[COLLECTED MATERIAL]
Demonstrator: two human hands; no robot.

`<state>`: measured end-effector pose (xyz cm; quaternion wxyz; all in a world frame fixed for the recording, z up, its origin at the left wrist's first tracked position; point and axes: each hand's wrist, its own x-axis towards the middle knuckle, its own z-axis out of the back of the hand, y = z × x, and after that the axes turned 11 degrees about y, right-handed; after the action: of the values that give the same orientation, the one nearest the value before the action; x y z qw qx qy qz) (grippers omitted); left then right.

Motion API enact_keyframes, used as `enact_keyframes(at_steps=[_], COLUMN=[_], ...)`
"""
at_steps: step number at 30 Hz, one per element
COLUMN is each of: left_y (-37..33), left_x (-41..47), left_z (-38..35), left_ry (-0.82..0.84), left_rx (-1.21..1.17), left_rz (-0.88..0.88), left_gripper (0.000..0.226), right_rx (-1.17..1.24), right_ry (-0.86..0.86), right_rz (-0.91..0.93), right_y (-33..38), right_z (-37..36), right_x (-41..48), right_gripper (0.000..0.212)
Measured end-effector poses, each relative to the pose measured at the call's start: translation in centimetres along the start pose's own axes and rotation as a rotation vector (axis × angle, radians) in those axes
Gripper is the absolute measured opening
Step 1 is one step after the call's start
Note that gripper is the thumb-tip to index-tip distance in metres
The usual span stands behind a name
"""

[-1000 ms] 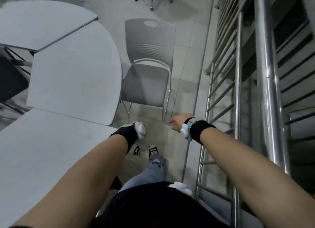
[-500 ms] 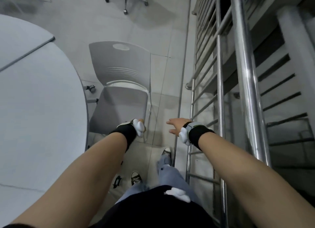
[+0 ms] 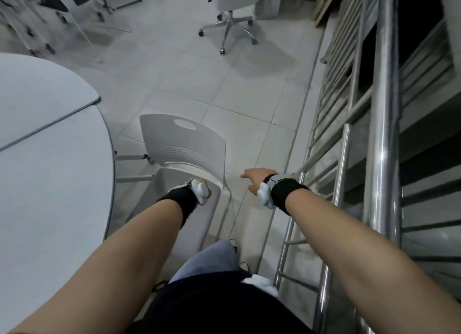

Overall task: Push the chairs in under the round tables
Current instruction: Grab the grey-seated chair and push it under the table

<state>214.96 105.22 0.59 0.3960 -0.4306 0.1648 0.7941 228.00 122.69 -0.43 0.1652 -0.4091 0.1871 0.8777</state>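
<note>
Standing right beside the round table, over a white chair pulled out from the table edge, backrest on the far side of the seat. Left hand out over the seat (mostly hidden behind the black wrist strap and its white device, so cannot tell whether curled or flat, touching or not). Right hand loose and spread, fingers pointing left, holding nothing, between chair and steel railing. Swivel chair well apart across the tiled floor.
</note>
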Motion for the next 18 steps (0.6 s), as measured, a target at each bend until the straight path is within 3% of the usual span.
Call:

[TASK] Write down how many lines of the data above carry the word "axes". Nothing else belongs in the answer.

[EXPECTED ANSWER] 2